_What is expected:_ Each line from the one containing "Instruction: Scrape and" to the end of the material below is to be restated exactly, with pictures skipped.

_Recorded data:_
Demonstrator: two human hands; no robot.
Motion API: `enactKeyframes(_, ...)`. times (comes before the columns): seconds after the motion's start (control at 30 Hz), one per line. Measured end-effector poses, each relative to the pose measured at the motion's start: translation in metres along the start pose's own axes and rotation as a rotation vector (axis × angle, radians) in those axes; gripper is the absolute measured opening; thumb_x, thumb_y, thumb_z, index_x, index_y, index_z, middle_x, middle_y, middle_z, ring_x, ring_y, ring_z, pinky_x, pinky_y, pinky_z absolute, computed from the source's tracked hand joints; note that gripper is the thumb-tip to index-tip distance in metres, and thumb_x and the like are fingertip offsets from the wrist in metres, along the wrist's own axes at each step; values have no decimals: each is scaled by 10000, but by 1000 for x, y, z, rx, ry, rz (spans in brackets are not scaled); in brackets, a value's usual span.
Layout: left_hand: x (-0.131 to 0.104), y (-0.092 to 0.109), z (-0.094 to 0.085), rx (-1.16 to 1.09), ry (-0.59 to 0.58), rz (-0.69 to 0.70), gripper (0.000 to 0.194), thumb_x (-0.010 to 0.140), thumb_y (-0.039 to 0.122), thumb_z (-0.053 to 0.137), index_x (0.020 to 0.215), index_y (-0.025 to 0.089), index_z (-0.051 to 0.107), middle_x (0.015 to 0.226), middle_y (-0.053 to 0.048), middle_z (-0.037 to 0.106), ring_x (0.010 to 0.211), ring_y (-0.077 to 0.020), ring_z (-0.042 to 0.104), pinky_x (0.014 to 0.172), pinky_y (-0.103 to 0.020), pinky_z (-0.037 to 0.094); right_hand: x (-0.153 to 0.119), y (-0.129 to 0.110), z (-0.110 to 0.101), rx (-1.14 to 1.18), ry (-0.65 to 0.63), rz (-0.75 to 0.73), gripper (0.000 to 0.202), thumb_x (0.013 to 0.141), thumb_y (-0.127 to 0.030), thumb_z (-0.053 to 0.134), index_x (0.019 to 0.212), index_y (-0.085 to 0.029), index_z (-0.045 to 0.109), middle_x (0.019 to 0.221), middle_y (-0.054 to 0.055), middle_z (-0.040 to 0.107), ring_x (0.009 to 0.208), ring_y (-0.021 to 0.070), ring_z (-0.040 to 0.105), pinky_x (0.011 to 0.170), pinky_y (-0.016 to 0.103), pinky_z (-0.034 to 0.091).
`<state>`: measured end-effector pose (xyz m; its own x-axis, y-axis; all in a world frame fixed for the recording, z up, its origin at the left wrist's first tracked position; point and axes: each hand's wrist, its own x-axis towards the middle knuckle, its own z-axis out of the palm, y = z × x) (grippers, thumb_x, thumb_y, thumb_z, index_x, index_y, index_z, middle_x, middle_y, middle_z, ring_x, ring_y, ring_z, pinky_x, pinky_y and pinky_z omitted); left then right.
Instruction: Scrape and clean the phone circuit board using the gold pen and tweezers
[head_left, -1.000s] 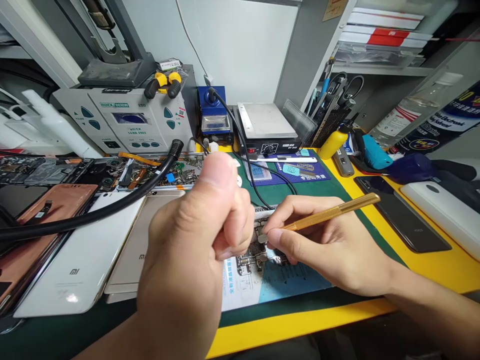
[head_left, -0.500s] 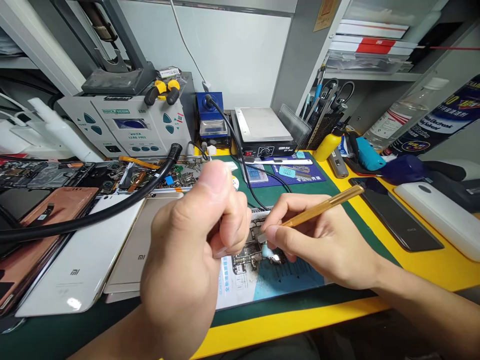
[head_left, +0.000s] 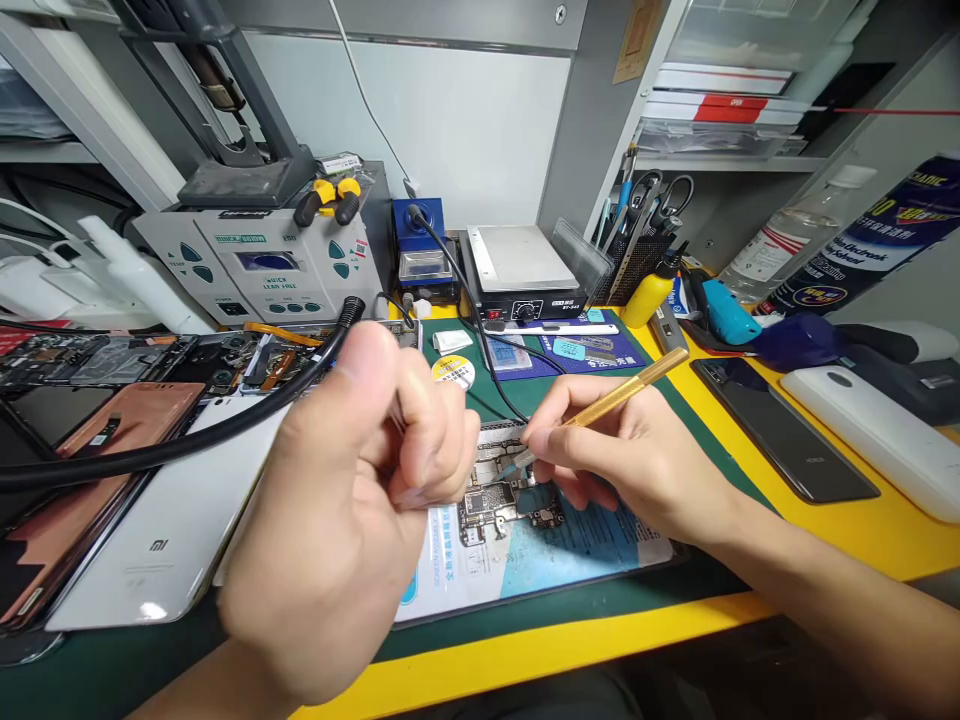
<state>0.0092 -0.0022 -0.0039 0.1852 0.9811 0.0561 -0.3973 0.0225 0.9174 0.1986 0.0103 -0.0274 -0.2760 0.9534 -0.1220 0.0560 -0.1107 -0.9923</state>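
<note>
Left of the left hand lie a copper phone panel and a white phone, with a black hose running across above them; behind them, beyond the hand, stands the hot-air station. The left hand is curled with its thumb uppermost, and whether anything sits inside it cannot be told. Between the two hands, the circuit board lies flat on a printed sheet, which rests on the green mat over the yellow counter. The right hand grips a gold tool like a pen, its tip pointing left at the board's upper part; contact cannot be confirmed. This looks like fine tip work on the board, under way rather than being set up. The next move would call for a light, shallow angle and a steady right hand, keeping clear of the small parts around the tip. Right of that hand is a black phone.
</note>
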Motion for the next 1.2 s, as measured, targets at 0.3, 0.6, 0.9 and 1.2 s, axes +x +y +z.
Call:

_Solution to the exercise:_
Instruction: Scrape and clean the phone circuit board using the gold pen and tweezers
[head_left, -1.000s] 
[head_left, -0.500s] 
[head_left, +0.000s] 
<state>0.0092 -0.0022 -0.0039 0.1852 0.9811 0.0561 -0.3973 0.0225 0.9174 0.1986 0.0103 -0.0274 -0.2760 0.9534 -0.1220 0.0560 -0.1107 -0.9923</state>
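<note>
Left of the left hand lie a copper phone panel and a white phone, with a black hose running across above them; behind them, beyond the hand, stands the hot-air station. The left hand is curled with its thumb uppermost, and whether anything sits inside it cannot be told. Between the two hands, the circuit board lies flat on a printed sheet, which rests on the green mat over the yellow counter. The right hand grips a gold tool like a pen, its tip pointing left at the board's upper part; contact cannot be confirmed. This looks like fine tip work on the board, under way rather than being set up. The next move would call for a light, shallow angle and a steady right hand, keeping clear of the small parts around the tip. Right of that hand is a black phone.
</note>
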Motion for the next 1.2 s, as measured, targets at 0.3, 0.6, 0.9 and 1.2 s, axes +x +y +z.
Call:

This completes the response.